◆ What you should do: Scan the data for "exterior" and copy each matching line.

Data extracted from a collection
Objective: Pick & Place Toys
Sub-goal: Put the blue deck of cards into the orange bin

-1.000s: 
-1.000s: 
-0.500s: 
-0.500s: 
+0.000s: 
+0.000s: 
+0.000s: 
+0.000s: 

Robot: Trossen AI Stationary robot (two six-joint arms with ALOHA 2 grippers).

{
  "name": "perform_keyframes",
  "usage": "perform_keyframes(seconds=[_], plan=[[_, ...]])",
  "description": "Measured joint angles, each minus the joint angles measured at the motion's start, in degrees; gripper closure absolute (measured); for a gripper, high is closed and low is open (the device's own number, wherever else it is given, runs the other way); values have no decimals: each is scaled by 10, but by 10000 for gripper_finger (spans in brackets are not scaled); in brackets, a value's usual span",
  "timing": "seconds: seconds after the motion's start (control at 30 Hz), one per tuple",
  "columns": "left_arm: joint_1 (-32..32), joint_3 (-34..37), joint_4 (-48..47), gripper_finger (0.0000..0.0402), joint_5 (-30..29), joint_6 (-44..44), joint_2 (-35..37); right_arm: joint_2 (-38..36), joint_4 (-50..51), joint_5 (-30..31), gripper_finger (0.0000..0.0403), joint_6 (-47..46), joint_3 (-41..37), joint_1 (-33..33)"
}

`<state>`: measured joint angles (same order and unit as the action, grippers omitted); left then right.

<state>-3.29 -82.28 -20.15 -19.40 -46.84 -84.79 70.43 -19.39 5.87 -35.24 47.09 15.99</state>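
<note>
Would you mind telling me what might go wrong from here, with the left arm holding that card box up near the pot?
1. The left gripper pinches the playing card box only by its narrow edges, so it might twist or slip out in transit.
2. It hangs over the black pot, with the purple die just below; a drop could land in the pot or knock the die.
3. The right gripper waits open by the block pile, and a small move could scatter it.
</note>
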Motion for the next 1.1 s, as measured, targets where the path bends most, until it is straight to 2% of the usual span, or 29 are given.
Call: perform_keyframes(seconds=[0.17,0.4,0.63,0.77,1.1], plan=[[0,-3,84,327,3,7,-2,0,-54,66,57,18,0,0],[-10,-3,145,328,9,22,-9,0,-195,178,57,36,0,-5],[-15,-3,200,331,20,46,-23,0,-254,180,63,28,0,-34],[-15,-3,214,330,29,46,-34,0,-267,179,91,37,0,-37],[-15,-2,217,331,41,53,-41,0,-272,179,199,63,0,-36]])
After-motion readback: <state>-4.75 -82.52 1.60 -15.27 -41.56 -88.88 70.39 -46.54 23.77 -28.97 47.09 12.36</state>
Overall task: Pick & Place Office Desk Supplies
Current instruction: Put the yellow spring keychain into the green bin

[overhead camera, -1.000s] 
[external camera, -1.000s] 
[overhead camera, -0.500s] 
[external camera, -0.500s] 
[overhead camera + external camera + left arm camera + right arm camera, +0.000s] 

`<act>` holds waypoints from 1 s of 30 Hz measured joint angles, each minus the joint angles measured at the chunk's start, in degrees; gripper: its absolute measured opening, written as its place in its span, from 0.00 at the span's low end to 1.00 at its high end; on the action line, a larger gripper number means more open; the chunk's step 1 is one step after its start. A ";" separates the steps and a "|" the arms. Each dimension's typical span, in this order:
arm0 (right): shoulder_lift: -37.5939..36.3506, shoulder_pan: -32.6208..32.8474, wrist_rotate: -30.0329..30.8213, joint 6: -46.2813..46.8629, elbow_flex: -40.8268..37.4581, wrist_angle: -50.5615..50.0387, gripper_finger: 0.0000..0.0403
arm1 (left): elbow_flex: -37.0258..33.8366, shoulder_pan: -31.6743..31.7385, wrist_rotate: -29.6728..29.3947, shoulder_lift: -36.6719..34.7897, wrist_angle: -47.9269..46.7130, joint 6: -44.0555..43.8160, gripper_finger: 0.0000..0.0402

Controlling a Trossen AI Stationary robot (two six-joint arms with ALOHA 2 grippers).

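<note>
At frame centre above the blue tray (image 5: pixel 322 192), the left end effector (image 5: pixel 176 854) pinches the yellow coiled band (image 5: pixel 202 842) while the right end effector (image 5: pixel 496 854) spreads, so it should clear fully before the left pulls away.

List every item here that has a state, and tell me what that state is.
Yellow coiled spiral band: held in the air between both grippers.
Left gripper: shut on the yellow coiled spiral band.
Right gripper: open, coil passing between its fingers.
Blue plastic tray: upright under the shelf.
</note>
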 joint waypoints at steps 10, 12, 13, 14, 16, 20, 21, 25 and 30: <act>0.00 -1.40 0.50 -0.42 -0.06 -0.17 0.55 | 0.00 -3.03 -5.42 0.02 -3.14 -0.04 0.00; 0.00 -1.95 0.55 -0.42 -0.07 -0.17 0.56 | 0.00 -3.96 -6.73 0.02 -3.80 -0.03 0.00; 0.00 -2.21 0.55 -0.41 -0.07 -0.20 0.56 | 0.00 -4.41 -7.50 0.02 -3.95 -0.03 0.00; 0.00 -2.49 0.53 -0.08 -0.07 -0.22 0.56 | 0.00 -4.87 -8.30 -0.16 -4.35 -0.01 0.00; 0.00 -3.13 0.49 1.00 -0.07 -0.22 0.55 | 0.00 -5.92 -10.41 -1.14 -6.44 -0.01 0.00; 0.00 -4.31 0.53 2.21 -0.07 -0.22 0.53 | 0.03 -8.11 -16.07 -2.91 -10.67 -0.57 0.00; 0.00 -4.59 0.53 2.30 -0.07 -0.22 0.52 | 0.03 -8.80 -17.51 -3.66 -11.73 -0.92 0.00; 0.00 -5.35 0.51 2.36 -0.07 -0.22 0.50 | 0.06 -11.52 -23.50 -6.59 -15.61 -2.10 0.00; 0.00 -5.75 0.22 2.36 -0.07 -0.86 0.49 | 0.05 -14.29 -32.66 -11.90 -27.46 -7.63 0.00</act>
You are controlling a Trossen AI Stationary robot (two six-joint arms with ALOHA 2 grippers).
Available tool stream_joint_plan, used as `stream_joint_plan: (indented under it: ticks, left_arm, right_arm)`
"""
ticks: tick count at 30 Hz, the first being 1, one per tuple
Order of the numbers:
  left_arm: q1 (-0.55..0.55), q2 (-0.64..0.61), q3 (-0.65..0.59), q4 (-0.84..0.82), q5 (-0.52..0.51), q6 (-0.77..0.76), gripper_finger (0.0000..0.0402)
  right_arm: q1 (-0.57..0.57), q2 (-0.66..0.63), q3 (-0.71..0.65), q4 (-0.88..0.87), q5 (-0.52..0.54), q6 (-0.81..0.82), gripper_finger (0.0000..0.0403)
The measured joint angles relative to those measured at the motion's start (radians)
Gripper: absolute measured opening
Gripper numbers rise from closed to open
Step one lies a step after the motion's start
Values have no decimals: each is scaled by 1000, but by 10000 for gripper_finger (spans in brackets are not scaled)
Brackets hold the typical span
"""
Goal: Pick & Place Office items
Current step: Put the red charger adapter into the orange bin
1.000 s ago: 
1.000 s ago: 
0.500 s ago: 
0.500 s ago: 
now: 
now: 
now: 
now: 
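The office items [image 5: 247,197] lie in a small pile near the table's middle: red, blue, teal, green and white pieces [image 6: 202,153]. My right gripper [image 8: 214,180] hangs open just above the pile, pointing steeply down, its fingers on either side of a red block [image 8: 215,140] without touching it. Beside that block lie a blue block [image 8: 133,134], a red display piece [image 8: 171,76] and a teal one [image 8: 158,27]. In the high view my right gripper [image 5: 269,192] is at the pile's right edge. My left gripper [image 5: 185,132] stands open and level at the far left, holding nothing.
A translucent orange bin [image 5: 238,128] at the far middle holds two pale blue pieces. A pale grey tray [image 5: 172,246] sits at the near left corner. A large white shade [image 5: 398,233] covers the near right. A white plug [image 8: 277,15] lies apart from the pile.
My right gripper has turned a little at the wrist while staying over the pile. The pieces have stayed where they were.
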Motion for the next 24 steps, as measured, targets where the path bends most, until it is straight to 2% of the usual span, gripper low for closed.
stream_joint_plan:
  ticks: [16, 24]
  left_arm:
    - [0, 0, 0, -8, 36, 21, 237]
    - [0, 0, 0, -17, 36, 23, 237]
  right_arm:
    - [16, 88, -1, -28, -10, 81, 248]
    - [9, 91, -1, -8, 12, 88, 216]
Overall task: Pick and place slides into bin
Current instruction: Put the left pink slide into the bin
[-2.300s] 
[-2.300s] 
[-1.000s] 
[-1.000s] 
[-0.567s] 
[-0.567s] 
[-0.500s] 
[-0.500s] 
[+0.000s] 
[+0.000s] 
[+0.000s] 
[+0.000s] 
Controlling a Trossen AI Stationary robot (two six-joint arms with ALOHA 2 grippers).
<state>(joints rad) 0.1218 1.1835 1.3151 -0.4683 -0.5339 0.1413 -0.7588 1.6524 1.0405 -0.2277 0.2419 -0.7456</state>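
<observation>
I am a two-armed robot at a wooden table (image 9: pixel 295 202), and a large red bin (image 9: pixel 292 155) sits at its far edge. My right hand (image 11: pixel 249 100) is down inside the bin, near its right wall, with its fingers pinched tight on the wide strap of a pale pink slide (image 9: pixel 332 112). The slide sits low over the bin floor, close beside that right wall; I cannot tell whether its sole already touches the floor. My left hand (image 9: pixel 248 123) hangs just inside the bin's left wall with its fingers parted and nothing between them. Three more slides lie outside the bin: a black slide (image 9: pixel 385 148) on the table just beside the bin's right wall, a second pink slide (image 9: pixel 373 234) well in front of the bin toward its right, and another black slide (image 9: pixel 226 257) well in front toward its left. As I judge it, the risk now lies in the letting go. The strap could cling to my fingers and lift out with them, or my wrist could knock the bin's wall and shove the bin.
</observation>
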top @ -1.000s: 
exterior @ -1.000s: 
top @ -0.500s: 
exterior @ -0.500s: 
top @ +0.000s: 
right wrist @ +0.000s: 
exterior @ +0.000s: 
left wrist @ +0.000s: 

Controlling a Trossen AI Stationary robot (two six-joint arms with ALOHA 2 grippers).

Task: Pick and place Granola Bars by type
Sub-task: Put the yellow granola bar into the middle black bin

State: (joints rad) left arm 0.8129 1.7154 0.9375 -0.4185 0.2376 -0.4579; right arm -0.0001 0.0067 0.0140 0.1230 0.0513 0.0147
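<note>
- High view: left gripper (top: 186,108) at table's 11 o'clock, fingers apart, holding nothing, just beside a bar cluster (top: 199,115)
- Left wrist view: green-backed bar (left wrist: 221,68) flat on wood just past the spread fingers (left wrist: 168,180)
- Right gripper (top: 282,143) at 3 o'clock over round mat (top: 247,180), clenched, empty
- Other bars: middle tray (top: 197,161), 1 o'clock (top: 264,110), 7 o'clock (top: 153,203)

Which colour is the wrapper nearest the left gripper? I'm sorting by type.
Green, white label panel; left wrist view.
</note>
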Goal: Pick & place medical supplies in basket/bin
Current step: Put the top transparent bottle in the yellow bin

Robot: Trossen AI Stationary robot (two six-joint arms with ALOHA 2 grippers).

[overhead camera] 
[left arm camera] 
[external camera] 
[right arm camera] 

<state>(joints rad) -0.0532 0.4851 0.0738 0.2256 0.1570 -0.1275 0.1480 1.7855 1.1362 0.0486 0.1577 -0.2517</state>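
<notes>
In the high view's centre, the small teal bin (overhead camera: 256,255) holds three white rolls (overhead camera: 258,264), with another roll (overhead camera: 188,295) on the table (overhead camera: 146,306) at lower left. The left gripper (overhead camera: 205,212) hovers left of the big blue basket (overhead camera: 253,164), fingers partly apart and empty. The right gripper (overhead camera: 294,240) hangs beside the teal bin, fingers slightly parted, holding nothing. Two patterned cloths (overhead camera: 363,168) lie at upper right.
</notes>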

◆ Completed exercise:
exterior @ -1.000s: 
exterior @ -0.500s: 
exterior @ +0.000s: 

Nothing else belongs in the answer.